### WHAT TO WORK ON:
Every line from the first in the listing below to the line containing "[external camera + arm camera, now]" is to be repeated exactly, and no line past it.

### DATASET EXTRACT:
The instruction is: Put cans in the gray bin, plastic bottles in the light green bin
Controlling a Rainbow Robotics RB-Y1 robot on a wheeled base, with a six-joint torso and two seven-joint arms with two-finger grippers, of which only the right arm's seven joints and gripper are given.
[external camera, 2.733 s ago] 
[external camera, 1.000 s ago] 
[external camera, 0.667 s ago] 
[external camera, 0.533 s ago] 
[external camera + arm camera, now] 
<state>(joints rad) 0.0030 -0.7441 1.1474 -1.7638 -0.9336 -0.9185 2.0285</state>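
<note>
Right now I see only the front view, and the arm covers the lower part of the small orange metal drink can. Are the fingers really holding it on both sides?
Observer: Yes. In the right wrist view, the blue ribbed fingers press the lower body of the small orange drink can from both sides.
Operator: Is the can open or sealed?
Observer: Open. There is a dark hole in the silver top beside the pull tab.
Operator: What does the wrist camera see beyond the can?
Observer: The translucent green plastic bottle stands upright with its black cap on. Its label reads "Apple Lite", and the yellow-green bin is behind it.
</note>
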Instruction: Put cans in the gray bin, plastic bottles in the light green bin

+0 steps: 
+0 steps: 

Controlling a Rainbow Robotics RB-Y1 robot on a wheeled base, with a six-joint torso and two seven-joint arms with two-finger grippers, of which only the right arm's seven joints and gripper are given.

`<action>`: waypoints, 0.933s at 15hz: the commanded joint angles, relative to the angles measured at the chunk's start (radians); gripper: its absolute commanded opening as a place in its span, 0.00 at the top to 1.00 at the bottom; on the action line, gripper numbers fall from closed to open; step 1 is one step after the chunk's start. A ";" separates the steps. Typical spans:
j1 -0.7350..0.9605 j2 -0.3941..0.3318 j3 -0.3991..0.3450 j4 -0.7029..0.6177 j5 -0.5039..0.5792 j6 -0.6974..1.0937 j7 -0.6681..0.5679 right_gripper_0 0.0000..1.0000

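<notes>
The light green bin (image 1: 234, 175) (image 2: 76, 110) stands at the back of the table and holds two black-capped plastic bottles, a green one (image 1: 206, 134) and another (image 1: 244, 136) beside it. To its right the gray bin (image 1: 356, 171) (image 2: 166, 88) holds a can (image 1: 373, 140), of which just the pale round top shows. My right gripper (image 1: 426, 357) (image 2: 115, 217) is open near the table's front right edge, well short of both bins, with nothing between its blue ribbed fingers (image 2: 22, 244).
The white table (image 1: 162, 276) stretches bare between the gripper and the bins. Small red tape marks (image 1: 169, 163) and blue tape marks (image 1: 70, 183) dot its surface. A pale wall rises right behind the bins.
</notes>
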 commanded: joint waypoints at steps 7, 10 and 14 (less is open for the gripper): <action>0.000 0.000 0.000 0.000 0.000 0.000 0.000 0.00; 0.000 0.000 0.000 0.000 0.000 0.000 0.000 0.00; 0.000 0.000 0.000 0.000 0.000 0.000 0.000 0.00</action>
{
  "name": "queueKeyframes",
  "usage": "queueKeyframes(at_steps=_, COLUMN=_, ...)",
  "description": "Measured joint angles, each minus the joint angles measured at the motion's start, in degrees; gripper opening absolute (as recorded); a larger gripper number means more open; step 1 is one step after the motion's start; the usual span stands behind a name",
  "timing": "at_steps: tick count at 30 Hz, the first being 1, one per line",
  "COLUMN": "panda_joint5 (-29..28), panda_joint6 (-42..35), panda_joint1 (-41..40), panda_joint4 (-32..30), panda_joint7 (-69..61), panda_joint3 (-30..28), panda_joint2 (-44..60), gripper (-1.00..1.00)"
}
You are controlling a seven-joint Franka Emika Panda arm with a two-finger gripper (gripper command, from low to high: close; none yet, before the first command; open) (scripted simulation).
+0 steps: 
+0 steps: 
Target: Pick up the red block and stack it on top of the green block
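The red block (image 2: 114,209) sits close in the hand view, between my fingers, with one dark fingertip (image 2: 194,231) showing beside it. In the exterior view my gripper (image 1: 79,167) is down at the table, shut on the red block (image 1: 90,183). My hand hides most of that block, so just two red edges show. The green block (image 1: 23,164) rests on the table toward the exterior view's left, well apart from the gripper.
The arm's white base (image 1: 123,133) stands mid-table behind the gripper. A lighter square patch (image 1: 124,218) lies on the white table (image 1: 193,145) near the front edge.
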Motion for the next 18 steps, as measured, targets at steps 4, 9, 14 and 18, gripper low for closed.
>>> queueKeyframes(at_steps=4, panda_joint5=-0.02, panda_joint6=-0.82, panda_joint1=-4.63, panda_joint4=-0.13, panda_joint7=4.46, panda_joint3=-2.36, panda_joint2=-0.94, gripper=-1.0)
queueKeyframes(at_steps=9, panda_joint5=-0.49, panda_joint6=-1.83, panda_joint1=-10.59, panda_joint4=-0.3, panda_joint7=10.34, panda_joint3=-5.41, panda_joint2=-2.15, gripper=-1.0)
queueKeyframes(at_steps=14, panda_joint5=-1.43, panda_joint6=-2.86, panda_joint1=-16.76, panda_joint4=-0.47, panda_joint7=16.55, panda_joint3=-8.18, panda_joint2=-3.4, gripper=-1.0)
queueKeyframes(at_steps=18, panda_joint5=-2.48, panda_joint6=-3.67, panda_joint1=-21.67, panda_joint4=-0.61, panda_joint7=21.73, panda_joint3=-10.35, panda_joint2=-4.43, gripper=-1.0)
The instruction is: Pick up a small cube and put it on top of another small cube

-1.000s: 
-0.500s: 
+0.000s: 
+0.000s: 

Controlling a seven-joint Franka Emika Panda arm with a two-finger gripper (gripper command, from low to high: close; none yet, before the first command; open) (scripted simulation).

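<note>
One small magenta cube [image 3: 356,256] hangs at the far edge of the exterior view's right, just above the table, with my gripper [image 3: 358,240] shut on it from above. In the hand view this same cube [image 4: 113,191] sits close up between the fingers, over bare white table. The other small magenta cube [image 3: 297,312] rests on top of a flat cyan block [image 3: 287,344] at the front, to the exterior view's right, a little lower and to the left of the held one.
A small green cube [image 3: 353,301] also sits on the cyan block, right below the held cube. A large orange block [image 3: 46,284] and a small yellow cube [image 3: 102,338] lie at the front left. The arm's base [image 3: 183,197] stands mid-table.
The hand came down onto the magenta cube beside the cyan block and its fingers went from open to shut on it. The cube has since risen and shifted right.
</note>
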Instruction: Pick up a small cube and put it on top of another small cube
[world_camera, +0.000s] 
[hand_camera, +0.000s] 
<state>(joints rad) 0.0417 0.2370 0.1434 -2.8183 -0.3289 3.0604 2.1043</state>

### RESULT FOR THIS TASK:
The instruction is: Put cans in the gray bin, plastic bottles in the light green bin
Controlling a Rainbow Robotics RB-Y1 robot on a wheeled base, with a six-joint torso and two seven-joint arms with two-finger grippers, of which only the right arm's seven joints and gripper are given.
[external camera, 2.733 s ago] 
[external camera, 1.000 s ago] 
[external camera, 0.667 s ago] 
[external camera, 0.533 s ago] 
[external camera + arm camera, now] 

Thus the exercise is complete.